▸ **What needs to be done**
Word for word, output the data, with none of its pictures.

▸ **Material provided**
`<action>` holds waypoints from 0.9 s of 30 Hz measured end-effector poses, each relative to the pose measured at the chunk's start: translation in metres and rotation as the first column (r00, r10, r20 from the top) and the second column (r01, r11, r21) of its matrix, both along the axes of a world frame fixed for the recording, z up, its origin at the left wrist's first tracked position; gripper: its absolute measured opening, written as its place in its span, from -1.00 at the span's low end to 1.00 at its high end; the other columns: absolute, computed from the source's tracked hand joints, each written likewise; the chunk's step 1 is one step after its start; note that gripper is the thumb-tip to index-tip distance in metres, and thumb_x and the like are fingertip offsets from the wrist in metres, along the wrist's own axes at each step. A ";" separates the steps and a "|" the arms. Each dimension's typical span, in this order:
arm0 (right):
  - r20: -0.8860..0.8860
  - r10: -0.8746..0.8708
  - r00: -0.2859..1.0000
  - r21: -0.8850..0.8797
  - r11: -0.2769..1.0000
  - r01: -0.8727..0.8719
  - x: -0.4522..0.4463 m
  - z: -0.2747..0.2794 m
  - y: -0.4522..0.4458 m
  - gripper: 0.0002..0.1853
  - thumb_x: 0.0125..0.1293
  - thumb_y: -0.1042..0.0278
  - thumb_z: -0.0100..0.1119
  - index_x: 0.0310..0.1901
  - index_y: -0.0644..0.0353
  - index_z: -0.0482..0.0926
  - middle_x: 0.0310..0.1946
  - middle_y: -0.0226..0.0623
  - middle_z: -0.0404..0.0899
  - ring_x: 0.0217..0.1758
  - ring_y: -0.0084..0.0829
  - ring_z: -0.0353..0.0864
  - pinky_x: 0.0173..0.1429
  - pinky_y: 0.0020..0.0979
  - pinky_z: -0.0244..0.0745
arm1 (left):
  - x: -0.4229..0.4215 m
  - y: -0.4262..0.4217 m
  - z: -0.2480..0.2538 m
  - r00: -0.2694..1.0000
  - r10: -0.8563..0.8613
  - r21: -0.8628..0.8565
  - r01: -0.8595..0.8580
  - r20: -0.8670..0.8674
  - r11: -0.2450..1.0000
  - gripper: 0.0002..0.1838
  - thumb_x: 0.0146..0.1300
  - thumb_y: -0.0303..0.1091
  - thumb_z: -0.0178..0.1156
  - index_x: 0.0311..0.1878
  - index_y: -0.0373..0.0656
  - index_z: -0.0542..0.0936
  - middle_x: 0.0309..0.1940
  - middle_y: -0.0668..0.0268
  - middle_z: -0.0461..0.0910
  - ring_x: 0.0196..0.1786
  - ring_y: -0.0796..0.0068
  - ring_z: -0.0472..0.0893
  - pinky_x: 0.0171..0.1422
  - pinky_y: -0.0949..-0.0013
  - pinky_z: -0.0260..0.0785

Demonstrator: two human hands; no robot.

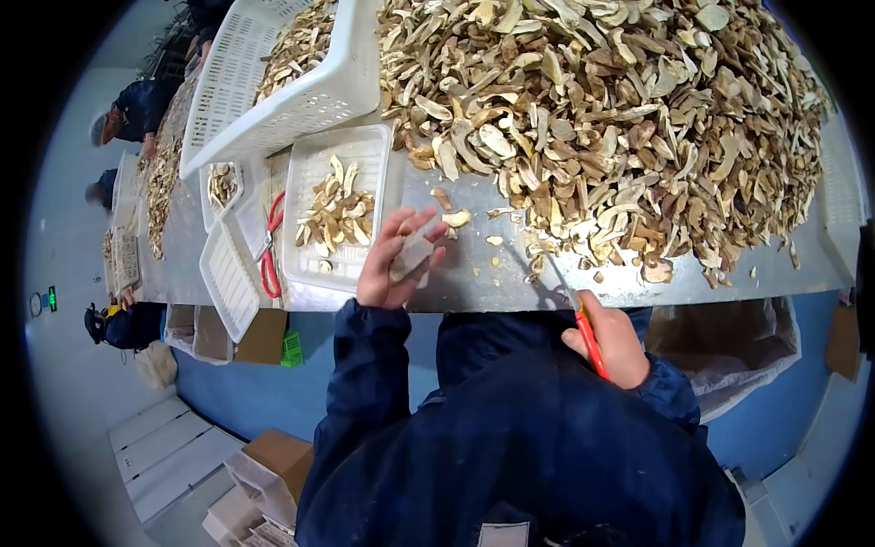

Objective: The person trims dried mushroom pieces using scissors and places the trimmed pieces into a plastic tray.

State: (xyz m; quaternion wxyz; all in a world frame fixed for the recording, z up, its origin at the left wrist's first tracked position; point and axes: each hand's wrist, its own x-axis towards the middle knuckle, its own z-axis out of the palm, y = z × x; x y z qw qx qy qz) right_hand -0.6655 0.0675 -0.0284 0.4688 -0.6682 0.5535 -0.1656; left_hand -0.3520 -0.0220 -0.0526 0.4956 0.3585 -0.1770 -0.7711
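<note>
My left hand point(397, 262) is turned up above the table edge, fingers apart. Across its palm and fingers is a pale, translucent patch that I cannot make out. Just beyond the fingertips lies a pale dried mushroom slice point(457, 219) on the metal table. My right hand point(618, 345) is closed around the red handle of a knife point(591, 343), whose thin blade points away toward the mushrooms. In front of both hands rises a large heap of dried mushroom slices point(629, 137). A shallow white tray point(383, 150) with some slices stands left of my left hand.
Red-handled scissors point(269, 244) lie between the tray and a tilted white lid-like tray point(230, 281). A white perforated basket point(273, 132) holds more slices. Under the table stands a lined bin point(756, 365). Other people work at the far left, one in dark clothing point(146, 105).
</note>
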 end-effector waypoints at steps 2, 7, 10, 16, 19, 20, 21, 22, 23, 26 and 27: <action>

▸ **Expected answer**
`<action>` holds waypoints from 0.9 s of 30 Hz measured end-effector poses, each relative to the pose measured at the chunk's start: translation in metres and rotation as the first column (r00, r10, r20 from the top) and the second column (r01, r11, r21) of its matrix, both along the axes of a world frame fixed for the recording, z up, its origin at the left wrist's first tracked position; gripper: its absolute measured opening, written as its place in its span, from -1.00 at the span's low end to 1.00 at its high end; the other columns: absolute, computed from the source's tracked hand joints, each written likewise; the chunk's step 1 is one step after its start; note that gripper is the thumb-tip to index-tip distance in metres, and thumb_x and the like are fingertip offsets from the wrist in metres, along the wrist's own axes at each step. A ";" separates the steps and a "|" the arms. Each dimension's typical span, in this order:
arm0 (right):
  - r20: -0.8860..0.8860
  - r10: -0.8746..0.8708
  - r00: -0.2859..1.0000
  - r21: -0.8850..0.8797
  - r11: -0.2769..1.0000
  - r01: -0.8727..0.8719
  - x: -0.4522..0.4463 m
  - z: -0.2747..0.2794 m
  - y: -0.4522..0.4458 m
  - gripper: 0.0002..0.1853
  - thumb_x: 0.0125..0.1293
  - thumb_y: -0.1042..0.0278
  - thumb_z: -0.0100..0.1119
  - index_x: 0.0310..0.1901
  - index_y: -0.0644..0.0353
  - index_z: -0.0482..0.0926
  - middle_x: 0.0310..0.1946
  - middle_y: -0.0226..0.0623
  - middle_z: -0.0404..0.0899
  - ring_x: 0.0217..0.1758
  - ring_y: -0.0084..0.0829
  - ring_z: -0.0353..0.0864
  - pinky_x: 0.0173..0.1429
  - pinky_y: 0.0020..0.0979
  - pinky_z: -0.0244..0.0745
arm1 (left):
  - x: -0.4229..0.4215 m
  - y: -0.4262..0.4217 m
  - z: -0.2480..0.2538 m
  - r00: -0.2694..1.0000
  - r10: -0.8563..0.8613
  - r21: -0.8628..0.8565
  - r01: -0.8595..0.8580
  - r20: -0.8670..0.8674
  - r11: -0.2450..1.0000
  - gripper: 0.0002..0.1838
  - thumb_x: 0.0146..0.1300
  - thumb_y: -0.0303..0.1091
  - thumb_z: -0.0178..0.1156
  - index_x: 0.0311..0.1878
  - index_y: -0.0373..0.0656
  - index_z: -0.0542..0.0936
  - middle_x: 0.0309..0.1940
  - middle_y: -0.0668..0.0268
  - middle_z: -0.0461..0.0910
  - ring_x: 0.0196..0.1786
  - ring_y: -0.0796..0.0068
  - ring_z: -0.0472..0.0893
  - pinky_x: 0.0171..0.1422
  - pinky_y: -0.0949..-0.0013
  - pinky_z: -0.0260..0.0785

Demonstrator: two human hands; no robot.


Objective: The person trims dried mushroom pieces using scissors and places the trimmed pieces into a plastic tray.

State: (xyz m; quaternion wxyz; all in a world frame fixed for the recording, z up, its origin at the left wrist's first tracked position; point and axes: each hand's wrist, its own x-axis towards the middle knuckle, its own z-axis out of the palm, y = z × x; x y z qw qx qy qz) right_hand -0.6655 0.0675 -0.0284 0.4688 -0.6682 0.5535 -0.1656; left_hand -0.3520 -0.0220 -0.0526 0.4956 0.3585 -0.1770 -0.7711
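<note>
My left hand point(397, 262) is turned up above the table edge, fingers apart. Across its palm and fingers is a pale, translucent patch that I cannot make out. Just beyond the fingertips lies a pale dried mushroom slice point(457, 219) on the metal table. My right hand point(618, 345) is closed around the red handle of a knife point(591, 343), whose thin blade points away toward the mushrooms. In front of both hands rises a large heap of dried mushroom slices point(629, 137). A shallow white tray point(383, 150) with some slices stands left of my left hand.
Red-handled scissors point(269, 244) lie between the tray and a tilted white lid-like tray point(230, 281). A white perforated basket point(273, 132) holds more slices. Under the table stands a lined bin point(756, 365). Other people work at the far left, one in dark clothing point(146, 105).
</note>
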 end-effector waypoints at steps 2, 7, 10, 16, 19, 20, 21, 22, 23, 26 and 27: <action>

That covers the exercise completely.